(About this exercise):
In the material below, write out each line word for word and omit the pictures.

(Data below):
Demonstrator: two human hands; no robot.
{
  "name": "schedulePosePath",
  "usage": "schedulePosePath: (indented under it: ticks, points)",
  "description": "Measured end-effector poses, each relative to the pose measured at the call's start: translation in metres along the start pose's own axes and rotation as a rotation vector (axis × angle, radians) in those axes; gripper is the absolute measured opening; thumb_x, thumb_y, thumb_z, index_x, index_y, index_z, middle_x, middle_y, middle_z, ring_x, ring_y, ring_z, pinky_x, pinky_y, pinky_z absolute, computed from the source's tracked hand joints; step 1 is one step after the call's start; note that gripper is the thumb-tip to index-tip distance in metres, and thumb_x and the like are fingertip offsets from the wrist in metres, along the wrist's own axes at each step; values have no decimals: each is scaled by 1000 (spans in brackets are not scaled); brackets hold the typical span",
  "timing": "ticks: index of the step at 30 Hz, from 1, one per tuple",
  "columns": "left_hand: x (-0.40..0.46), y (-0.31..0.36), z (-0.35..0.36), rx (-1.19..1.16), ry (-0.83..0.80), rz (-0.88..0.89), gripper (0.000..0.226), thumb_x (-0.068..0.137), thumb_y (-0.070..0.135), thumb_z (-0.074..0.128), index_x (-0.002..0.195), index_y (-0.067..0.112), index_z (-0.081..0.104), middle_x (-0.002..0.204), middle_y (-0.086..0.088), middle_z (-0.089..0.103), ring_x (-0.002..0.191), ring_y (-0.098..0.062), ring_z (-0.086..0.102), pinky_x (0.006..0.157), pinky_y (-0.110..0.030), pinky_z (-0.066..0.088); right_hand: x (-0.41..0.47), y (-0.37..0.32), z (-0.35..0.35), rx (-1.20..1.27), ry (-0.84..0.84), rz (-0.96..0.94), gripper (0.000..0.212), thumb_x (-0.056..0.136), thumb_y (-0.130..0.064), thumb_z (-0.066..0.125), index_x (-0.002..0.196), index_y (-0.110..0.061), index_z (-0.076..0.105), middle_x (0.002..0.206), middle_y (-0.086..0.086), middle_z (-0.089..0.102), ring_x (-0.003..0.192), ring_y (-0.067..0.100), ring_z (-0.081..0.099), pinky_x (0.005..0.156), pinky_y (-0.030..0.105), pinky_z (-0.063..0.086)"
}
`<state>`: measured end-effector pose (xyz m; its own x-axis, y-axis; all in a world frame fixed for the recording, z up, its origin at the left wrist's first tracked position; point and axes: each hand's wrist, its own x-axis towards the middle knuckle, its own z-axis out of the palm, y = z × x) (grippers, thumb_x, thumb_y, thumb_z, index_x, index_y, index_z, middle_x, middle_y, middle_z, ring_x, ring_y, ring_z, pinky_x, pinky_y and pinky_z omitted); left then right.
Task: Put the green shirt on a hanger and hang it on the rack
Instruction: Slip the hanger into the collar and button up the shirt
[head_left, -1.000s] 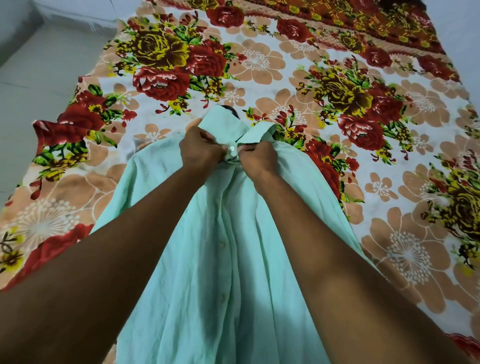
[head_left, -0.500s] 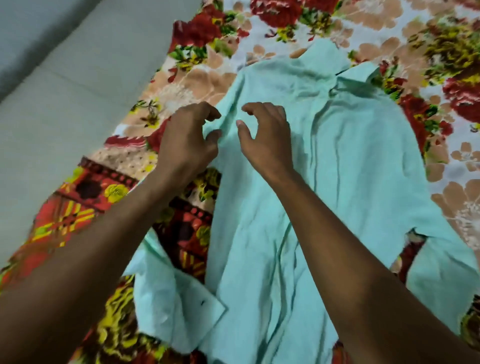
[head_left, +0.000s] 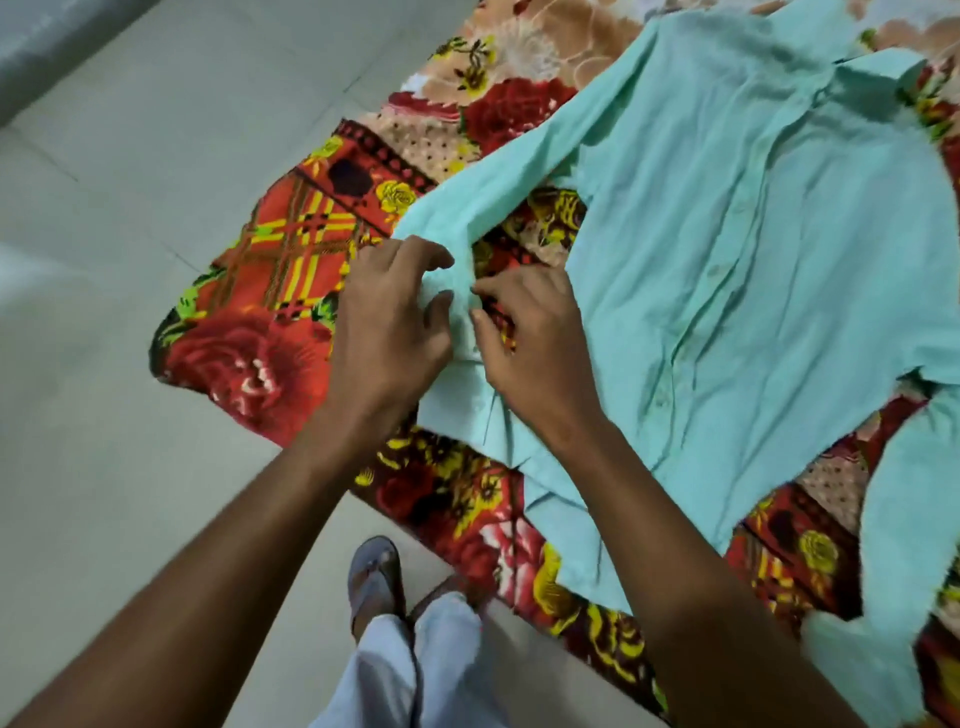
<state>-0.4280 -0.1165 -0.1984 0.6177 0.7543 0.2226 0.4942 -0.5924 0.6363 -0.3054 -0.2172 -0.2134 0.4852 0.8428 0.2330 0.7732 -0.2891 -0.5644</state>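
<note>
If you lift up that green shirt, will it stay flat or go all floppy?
Probably floppy: the green shirt lies wrinkled and creased on the flowery blanket, and its sleeve bunches where the left hand and right hand pinch it. It looks thin, so likely light. It would sag and dangle rather than hold its shape.

Soft, even indoor light fills the head view, moderately bright, with no glare and no clear source. Shadows are faint: a dim one lies under the forearms on the floral bedspread (head_left: 291, 291) and in the folds of the green shirt (head_left: 753, 249). The picture is slightly soft throughout. Motion blur smears the tiled floor (head_left: 104, 364) at the left edge, where wide-angle distortion bends the tile joints.
</note>
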Motion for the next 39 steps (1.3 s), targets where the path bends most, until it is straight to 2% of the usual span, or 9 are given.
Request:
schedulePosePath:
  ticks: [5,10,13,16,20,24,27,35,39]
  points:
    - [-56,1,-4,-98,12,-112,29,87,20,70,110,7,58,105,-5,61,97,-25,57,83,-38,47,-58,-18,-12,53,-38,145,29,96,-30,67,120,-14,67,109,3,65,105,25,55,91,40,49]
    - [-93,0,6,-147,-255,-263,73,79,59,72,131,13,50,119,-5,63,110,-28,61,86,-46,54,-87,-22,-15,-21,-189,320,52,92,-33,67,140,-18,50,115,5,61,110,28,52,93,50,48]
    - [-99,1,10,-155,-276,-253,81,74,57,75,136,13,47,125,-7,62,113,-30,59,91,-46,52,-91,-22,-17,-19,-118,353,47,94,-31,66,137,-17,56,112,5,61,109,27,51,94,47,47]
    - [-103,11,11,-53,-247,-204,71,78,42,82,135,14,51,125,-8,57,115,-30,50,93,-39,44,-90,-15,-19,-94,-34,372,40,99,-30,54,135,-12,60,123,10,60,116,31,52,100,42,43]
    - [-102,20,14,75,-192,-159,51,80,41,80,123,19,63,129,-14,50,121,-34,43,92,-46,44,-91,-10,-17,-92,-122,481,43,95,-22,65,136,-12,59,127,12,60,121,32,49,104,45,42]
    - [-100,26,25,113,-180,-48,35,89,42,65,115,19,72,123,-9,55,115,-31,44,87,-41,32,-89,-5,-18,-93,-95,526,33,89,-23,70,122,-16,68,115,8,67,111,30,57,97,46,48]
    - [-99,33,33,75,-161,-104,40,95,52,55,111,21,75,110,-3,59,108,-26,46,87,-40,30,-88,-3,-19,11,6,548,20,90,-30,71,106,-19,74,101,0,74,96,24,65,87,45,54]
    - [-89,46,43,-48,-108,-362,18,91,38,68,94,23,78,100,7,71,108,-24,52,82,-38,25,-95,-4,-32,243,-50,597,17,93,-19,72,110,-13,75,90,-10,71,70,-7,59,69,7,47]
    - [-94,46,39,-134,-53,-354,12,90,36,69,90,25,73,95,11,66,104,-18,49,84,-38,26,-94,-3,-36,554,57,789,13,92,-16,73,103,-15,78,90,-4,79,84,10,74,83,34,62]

(Written reply):
Demonstrator: two human hands; no robot.
{
  "name": "schedulePosePath",
  "usage": "schedulePosePath: (indented under it: ticks, points)",
  "description": "Measured end-effector poses, each relative to the pose measured at the call's start: translation in metres along the start pose's own axes and rotation as a rotation vector (axis × angle, radians) in those axes; gripper is the absolute measured opening; thumb_x, thumb_y, thumb_z, index_x, index_y, index_z, middle_x, middle_y, middle_z, ring_x, ring_y, ring_z, pinky_x, pinky_y, pinky_z absolute, computed from the source's tracked hand joints; step 1 is one step after the call's start; note that gripper is the thumb-tip to index-tip distance in metres, and thumb_x and the like are fingertip offsets from the wrist in metres, along the wrist's own axes at each step; values have no decimals: each is scaled by 1000 (spans in brackets are not scaled); brackets hold the typical span",
  "timing": "ticks: index of the step at 30 Hz, from 1, one per tuple",
  "columns": "left_hand: x (-0.40..0.46), y (-0.31..0.36), z (-0.35..0.36), rx (-1.19..1.16), ry (-0.83..0.80), rz (-0.88..0.89), gripper (0.000..0.226), thumb_x (-0.068..0.137), thumb_y (-0.070..0.135), thumb_z (-0.074..0.128), index_x (-0.002..0.195), index_y (-0.067..0.112), index_z (-0.081..0.104), middle_x (-0.002..0.204), middle_y (-0.086..0.088), middle_z (-0.089..0.103), ring_x (-0.002..0.191), ring_y (-0.098..0.062), ring_z (-0.086..0.102), pinky_x (0.006..0.157), pinky_y (-0.110..0.030), pinky_z (-0.066..0.088); right_hand: x (-0.41..0.47), y (-0.37..0.32), z (-0.35..0.35), rx (-1.20..1.27), ry (-0.84..0.84), rz (-0.96..0.94), gripper (0.000..0.212), thumb_x (-0.056..0.136), thumb_y (-0.130..0.064), thumb_z (-0.066..0.125), index_x (-0.002..0.196), index_y (-0.110..0.061), index_z (-0.076..0.105), middle_x (0.002..0.206), middle_y (-0.086..0.086), middle_z (-0.089..0.102), ring_x (-0.003..0.192), ring_y (-0.067..0.100), ring_z (-0.081..0.099), pinky_x (0.005..0.156), pinky_y (-0.030..0.105), pinky_z (-0.063..0.086)"
}
`<state>`: measured end-effector pose (xyz m; its own x-axis, y-axis; all in a world frame fixed for the recording, z up, its origin at the left wrist's first tracked position; point and axes: each hand's wrist, its own x-axis towards the middle knuckle, its own z-axis out of the palm, y = z × x) (grippers, thumb_x, thumb_y, thumb_z, index_x, index_y, index_z, middle_x, middle_y, middle_z, ring_x, ring_y, ring_z, pinky_x, pinky_y and pinky_z omitted); left then right.
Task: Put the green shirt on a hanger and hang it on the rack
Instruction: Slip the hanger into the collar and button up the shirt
[head_left, -1.000s] 
[head_left, -0.500s] 
[head_left, +0.000s] 
<state>-0.4280 -0.1165 -0.1984 0.6177 0.7543 0.2226 0.4942 -0.5924 0.6363 -0.3054 -0.2172 -0.2134 0.4852 0.8428 0.2330 0.7732 -0.2891 -0.5644</state>
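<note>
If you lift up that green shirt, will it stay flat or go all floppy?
Probably floppy: the green shirt lies wrinkled and creased on the flowery blanket, and its sleeve bunches where the left hand and right hand pinch it. It looks thin, so likely light. It would sag and dangle rather than hold its shape.

Soft, even indoor light fills the head view, moderately bright, with no glare and no clear source. Shadows are faint: a dim one lies under the forearms on the floral bedspread (head_left: 291, 291) and in the folds of the green shirt (head_left: 753, 249). The picture is slightly soft throughout. Motion blur smears the tiled floor (head_left: 104, 364) at the left edge, where wide-angle distortion bends the tile joints.
</note>
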Motion for the next 39 steps (1.3 s), targets where the path bends most, until it is straight to 2% of the usual span, or 9 are given.
Request:
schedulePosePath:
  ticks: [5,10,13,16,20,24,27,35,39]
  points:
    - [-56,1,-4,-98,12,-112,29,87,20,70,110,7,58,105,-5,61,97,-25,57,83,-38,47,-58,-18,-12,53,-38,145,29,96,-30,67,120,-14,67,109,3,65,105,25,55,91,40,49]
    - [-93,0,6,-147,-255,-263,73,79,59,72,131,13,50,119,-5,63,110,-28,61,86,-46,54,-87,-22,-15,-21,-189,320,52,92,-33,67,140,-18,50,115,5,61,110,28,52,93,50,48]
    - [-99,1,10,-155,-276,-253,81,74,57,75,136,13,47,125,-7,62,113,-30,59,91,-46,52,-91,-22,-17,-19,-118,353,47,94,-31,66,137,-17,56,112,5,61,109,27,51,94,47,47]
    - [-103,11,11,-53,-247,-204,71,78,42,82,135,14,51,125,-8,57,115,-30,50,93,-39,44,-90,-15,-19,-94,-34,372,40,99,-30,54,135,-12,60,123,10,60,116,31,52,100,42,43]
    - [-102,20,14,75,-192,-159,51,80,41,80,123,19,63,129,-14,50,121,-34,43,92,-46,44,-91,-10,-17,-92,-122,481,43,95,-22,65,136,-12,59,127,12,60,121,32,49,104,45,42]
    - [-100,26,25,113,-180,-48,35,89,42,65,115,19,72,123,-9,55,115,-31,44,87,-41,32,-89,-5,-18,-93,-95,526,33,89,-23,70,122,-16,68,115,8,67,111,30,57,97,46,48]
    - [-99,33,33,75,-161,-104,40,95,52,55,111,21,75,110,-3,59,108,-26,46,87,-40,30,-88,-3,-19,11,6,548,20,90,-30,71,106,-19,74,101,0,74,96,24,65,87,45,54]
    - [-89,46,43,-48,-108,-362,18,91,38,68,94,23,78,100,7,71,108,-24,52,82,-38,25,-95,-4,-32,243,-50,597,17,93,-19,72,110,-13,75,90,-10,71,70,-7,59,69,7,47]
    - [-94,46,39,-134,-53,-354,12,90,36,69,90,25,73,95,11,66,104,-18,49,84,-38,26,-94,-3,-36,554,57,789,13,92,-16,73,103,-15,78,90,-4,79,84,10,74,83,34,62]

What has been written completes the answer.